L'atelier a également présenté l'outil T-MAPP, développé par PAN-UK. Il s'agit d'une application mobile dotée d'un questionnaire standardisé permettant de collecter des données sur les cas d'intoxication directement sur le terrain. Déjà déployé dans 13 pays, cet outil a permis d'établir 11 300 rapports d'intoxication avec un taux estimé à 32%. Les données recueillies ont facilité des prises de décision réglementaires dans plusieurs pays.

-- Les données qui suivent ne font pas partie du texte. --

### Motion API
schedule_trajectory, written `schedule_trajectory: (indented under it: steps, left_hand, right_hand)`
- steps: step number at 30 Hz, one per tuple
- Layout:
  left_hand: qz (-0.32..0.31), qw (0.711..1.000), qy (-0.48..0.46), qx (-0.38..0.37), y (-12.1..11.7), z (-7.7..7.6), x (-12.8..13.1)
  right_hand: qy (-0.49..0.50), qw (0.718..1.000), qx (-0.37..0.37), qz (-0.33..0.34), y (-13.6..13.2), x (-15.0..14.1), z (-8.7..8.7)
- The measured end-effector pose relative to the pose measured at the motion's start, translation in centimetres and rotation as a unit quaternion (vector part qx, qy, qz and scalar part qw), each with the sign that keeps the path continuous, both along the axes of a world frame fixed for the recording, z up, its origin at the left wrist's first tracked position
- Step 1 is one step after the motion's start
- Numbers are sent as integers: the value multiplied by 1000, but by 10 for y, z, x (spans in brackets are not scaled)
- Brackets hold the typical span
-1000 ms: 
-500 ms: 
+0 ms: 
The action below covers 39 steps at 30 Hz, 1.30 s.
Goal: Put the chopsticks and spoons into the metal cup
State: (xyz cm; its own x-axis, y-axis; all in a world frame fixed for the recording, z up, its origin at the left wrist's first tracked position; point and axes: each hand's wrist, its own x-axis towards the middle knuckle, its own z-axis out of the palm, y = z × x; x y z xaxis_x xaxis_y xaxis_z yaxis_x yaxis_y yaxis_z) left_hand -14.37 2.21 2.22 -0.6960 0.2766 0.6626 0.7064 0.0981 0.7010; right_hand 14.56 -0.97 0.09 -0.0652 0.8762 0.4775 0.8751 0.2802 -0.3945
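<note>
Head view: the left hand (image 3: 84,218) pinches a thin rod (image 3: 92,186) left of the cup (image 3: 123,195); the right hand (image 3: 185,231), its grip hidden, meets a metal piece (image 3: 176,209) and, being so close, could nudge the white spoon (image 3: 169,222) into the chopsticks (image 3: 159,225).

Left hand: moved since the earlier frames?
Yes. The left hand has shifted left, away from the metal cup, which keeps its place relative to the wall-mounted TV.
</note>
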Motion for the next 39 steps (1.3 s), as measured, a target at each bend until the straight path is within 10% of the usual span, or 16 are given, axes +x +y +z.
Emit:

À l'issue des travaux, les participants ont formulé les recommandations suivantes :

  1. Renforcer la collaboration entre tous les partenaires pour la collecte et le partage des données
  2. Renforcer la réglementation nationale sur les pesticides hautement dangereux
  3. Informer et mobiliser la CNGPC, notamment les sous-commissions toxicovigilance et pesticides
  4. Déployer l'outil T-MAPP pour la collecte de données au niveau des communautés
  5. Mettre en place une stratégie de communication nationale et régionale sur les HHPs
  6. Impliquer la Division de la Santé Mentale dans le suivi des intoxications volontaires
  7. Mener le plaidoyer pour rendre les normes sur les pesticides d'application obligatoire
  8. Pérenniser la sensibilisation des populations sur les pesticides et les risques d'intoxication
  9. Partager la fiche de toxicovigilance du CAP avec tous les acteurs concernés

En clôture de l'atelier, la Coordonnatrice de PAN Africa, Mme Maïmouna Diène WANE, a remercié l'ensemble des participants pour la qualité des échanges. Elle a annoncé la création d'un groupe WhatsApp inter-partenaires pour faciliter le suivi des activités entre toutes les parties prenantes.

PAN Africa réaffirme son engagement à faire du Sénégal un modèle pour l'ensemble de l'Afrique de l'Ouest dans la lutte contre les pesticides extrêmement dangereux, au service de la santé des populations et de la protection de l'environnement.